Salute e malattia
2. Problemi con il tradizionale pagamento a pagamento per servizio: Il tradizionale sistema di pagamento a tariffa per servizio era il metodo principale per rimborsare gli operatori sanitari durante questo periodo. Con questo sistema, i fornitori fatturavano ai pazienti o ai loro assicuratori ogni singolo servizio fornito, come una visita medica, una degenza ospedaliera o un esame medico. Questo sistema ha creato incentivi affinché i fornitori fornissero più servizi, indipendentemente dal fatto che fossero necessari, portando a costi sanitari più elevati.
3. Il ruolo di Medicare nell'assistenza sanitaria: Medicare, il programma di assicurazione sanitaria federale per le persone di età pari o superiore a 65 anni, ha contribuito in modo significativo all’aumento dei costi sanitari. Medicare rimborsava i fornitori in base ai loro "costi ragionevoli", che includevano i costi effettivi più un ragionevole margine di profitto. Questo sistema ha consentito ai fornitori di trasferire i costi più elevati a Medicare, aumentando ulteriormente i costi sanitari.

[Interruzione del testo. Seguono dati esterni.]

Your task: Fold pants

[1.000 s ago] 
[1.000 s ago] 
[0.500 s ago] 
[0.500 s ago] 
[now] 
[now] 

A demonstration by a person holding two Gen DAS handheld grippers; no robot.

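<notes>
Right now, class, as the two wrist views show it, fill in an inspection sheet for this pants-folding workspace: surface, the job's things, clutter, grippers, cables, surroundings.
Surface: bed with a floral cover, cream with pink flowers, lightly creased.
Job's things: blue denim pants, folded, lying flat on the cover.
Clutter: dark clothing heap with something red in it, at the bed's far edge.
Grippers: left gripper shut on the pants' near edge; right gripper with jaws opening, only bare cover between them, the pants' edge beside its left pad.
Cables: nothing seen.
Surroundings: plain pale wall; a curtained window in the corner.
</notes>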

4. Sviluppo di gruppi correlati alla diagnostica (DRG): In mezzo ai crescenti costi sanitari e ai problemi con il tradizionale sistema di pagamento a tariffa per servizio, ricercatori e politici hanno iniziato a esplorare metodi di pagamento alternativi che incoraggiassero i fornitori a essere più efficienti ed economici. Uno di questi approcci emersi è stato l'uso dei gruppi correlati alla diagnostica (DRG).

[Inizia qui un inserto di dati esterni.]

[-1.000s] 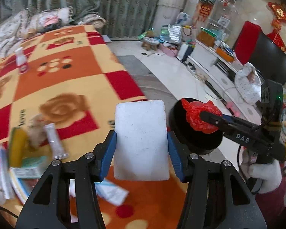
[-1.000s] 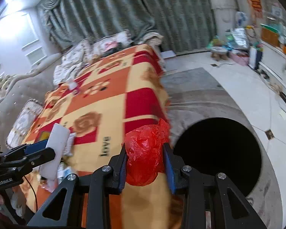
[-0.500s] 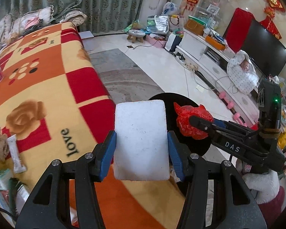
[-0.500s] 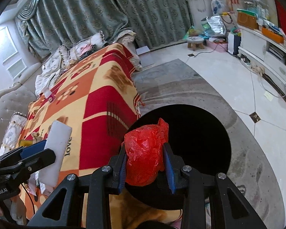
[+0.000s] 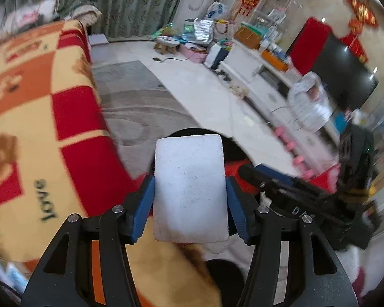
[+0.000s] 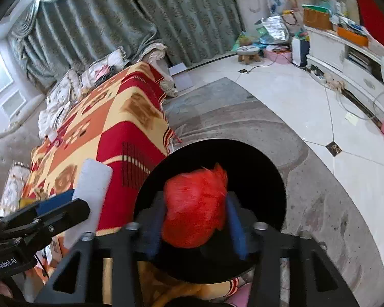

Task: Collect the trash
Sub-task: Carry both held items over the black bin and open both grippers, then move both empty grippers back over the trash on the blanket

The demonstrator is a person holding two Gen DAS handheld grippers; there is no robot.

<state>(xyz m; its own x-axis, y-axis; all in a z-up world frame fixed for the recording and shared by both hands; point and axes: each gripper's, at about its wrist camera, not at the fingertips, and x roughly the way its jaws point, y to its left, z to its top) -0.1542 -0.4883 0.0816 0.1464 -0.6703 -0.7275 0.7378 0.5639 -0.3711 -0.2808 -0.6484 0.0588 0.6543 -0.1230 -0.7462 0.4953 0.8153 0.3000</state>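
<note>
Trash is what I'm carrying in both hands: a white foam block (image 5: 190, 189) in my left gripper (image 5: 190, 199) and a crumpled red plastic bag (image 6: 195, 208) in my right gripper (image 6: 195, 220). A second ago both loads hung over the patterned blanket (image 6: 120, 138); now both have come across to the black bin (image 6: 258, 176) on the grey rug (image 6: 327, 215), just right of the blanket's edge. My right jaws were clenched on the bag and are now opening; the bag sits blurred between the blue pads with a gap on its right side, directly over the bin's dark mouth, so I judge it is being dropped in. My left jaws are opening too, though the block looks as if it is only just between the pads, its far end over the bin's near rim. Both grippers point steeply down and forward, side by side.
</note>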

I DRG sono un sistema di classificazione dei pazienti che raggruppa i pazienti in diverse categorie in base alla diagnosi e alle esigenze di trattamento. Ciascun DRG rappresenta una specifica tipologia di malattia o procedura ed è associato ad un importo fisso di pagamento. Questo sistema mira a rimborsare i fornitori in base al costo medio del trattamento di una particolare condizione, indipendentemente dal costo effettivo sostenuto dal fornitore.

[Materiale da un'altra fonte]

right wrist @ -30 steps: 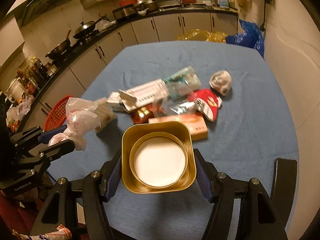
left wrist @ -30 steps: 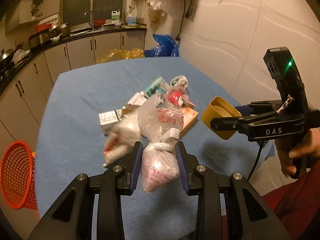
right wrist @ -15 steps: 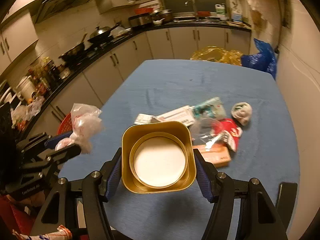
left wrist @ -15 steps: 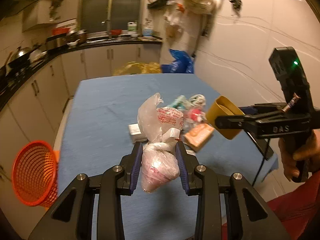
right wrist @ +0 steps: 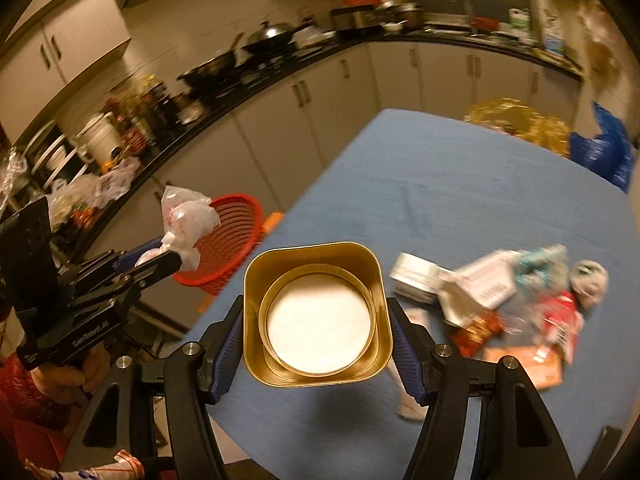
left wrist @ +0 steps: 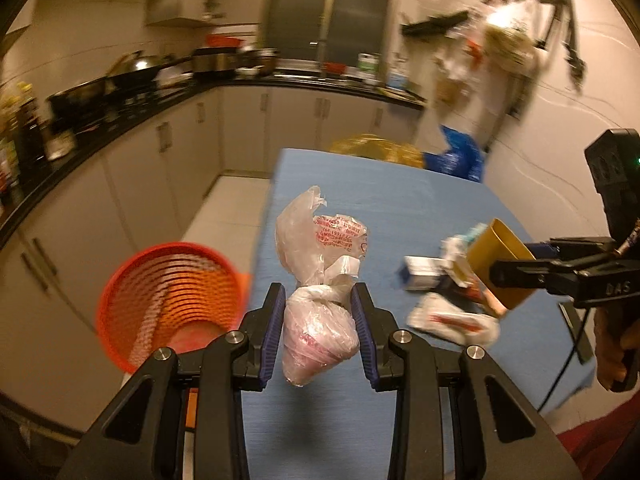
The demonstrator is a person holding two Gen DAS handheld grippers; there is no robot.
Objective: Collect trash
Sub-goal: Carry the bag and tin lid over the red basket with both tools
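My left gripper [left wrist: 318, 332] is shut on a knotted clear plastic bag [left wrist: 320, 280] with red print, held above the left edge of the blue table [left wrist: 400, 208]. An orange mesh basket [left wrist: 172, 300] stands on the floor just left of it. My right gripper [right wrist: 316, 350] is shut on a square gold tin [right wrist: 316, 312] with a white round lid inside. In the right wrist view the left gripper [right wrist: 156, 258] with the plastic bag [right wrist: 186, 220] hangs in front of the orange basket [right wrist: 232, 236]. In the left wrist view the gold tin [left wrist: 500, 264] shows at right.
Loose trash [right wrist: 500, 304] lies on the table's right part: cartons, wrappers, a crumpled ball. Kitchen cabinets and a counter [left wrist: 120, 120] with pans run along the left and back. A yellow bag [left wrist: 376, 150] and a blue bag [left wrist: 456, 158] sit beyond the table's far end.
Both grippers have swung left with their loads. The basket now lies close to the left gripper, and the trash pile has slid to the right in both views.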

5. Implementazione iniziale ed espansione dei DRG: I DRG furono inizialmente sviluppati e implementati nel New Jersey nel 1982 come parte di un esperimento di rimborso ospedaliero. L'esperimento ha dimostrato che i DRG potrebbero controllare efficacemente i costi sanitari senza compromettere la qualità dell'assistenza. Dopo il successo di questo esperimento, i DRG furono gradualmente adottati da Medicare e da altri contribuenti in tutti gli Stati Uniti.
Alla fine degli anni ’80, i DRG erano diventati il metodo dominante per rimborsare gli ospedali per i pazienti Medicare. L’uso dei DRG ha contribuito a rallentare il tasso di crescita della spesa Medicare e ha fornito incentivi agli ospedali per diventare più efficienti ed efficaci nella fornitura di assistenza.